La CBT-E
(terapia cognitivo-comportamentale potenziata) si basa sulla teoria cognitivo
comportamentale transdiagnostica dei disturbi dell’alimentazione. Cognitivo comportamentale
significa che la teoria analizza principalmente i processi cognitivi e i
comportamenti implicati nel mantenimento dei disturbi dell’alimentazione.
Transdiagnostica
significa che la teoria è applicabile con minime modifiche a tutte le categorie
diagnostiche dei disturbi dell’alimentazione.
Mentre le
persone si valutano generalmente in base alla percezione delle loro prestazioni
in una varietà di domini della loro vita (per esempio, relazioni
interpersonali, scuola, lavoro, sport, abilità intellettuali e genitoriali,
ecc.), quelle affette da disturbi dell’alimentazione si valutano in modo
esclusivo o predominante in base al controllo che riescono a esercitare sul
peso o sulla forma del corpo o sull’alimentazione.
L’eccessiva
valutazione del peso e della forma del corpo è considerata la psicopatologia
specifica e centrale, perché da essa derivano direttamente o indirettamente le
principali caratteristiche cliniche dei disturbi dell’alimentazione.
Essa va
distinta dall’”insoddisfazione corporea”, cosa che è di comune riscontro nelle
persone occidentali, ma non rappresenta nella maggior parte dei casi un
problema clinico.
Gli individui
che si giudicano prevalentemente in conformità a un singolo dominio rischiano
il crollo del loro intero sistema di autovalutazione quando le cose non vanno
bene all’interno dello stesso (per esempio quando non riescono a perdere peso o
aumentano di peso).
L’impegno
prioritario dedicato a controllare il peso e la forma del corpo marginalizza
inevitabilmente altre aree importanti della vita (per esempio la prestazione scolastica o
lavorativa e le relazioni), che di
solito contribuiscono allo sviluppo di un sistema di autovalutazione
funzionale, stabile e ben bilanciato.
L’unico
comportamento non legato direttamente all’eccessiva valutazione del peso, della
forma del corpo e del controllo dell’alimentazione è l’episodio bulimico.
Le varie manifestazioni
cliniche dei disturbi dell’ALIMENTAZIONE, a loro volta, mantengono in uno stato
di continua attivazione lo schema di autovalutazione disfunzionale e, insieme
ad esso, costituiscono i cosiddetti fattori di mantenimento specifici (perché sono
presenti solo nei disturbi dell’alimentazione).
La CBT-E
La CBT-E usa
in modo flessibile strategie e procedure terapeutiche in sequenza per
affrontare la psicopatologia individuale del paziente.

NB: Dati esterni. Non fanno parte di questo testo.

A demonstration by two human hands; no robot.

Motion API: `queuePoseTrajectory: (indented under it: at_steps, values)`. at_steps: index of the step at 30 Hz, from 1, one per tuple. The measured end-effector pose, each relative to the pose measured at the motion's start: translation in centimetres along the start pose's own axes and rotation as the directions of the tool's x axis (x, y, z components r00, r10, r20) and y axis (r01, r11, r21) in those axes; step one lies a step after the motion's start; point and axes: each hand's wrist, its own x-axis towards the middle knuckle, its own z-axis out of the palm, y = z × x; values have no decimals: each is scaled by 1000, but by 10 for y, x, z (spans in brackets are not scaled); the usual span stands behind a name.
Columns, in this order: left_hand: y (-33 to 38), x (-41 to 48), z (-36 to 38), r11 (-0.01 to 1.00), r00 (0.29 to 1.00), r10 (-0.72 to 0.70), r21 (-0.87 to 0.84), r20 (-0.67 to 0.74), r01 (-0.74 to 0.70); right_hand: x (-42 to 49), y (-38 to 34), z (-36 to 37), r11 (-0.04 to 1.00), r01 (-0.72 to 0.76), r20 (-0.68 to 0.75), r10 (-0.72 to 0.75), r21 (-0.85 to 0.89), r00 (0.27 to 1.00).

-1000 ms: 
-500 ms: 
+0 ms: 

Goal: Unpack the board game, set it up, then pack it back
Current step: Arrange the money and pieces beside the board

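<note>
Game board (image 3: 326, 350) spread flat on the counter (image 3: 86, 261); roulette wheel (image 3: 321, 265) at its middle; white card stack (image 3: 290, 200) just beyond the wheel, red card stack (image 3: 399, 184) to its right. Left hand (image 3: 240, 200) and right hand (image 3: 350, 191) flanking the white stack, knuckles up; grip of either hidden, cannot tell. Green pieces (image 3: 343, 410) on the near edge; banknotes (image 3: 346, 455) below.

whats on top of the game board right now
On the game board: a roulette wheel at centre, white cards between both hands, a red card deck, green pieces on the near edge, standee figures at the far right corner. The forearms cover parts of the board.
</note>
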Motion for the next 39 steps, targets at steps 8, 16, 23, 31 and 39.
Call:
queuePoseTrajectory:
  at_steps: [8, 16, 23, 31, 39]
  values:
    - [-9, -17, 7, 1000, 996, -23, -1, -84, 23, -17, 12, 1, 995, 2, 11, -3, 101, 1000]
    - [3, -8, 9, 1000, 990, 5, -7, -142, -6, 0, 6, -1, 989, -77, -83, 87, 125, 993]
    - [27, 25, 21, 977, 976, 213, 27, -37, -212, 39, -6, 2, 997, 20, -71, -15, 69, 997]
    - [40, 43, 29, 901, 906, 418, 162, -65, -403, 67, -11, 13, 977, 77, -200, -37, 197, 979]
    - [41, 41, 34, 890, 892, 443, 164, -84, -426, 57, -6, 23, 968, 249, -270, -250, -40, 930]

Il paziente è
incoraggiato a diventare un attivo partecipante nel processo di cura e a vedere
il trattamento come priorità. La CBT-E adotta una varietà di procedure
generiche cognitive e comportamentali, ma favorisce l’uso di cambiamenti
strategici nel comportamento per ottenere dei cambiamenti cognitivi.
Con i
pazienti che non sono significativamente sottopeso, la CBT-E generalmente
prevede un appuntamento iniziale per la valutazione diagnostica seguito da 20
sedute di 50 minuti da svolgersi in 20 settimane. Nella fase 1, che dura 4
settimane, il trattamento prevede due sedute alla settimana ed è focalizzato
per raggiungere una comprensione condivisa del disturbo dell’alimentazione del
paziente e dei processi che appaiono mantenerlo.
Nella fase
due le sedute sono effettuate a cadenza settimanale. In questa fase della
CBT-E, che dura una o due sedute, sono rivisti in dettaglio i progressi effettuati
nelle prime 4 settimane e viene progettata la fase 3 in cui le sedute sono
focalizzate sui processi centrali che stanno mantenendo la psicopatologia del
disturbo dell’alimentazione del paziente. Con alcuni pazienti possono essere
affrontati anche alcuni meccanismi di mantenimento aggiuntivi, come il
perfezionismo clinico, la bassa autostima nucleare e le difficoltà
interpersonali.
Verso la
fine della fase 3 e nella fase 4 sono implementate procedure per minimizzare il
rischio di ricaduta a breve e a lungo termine.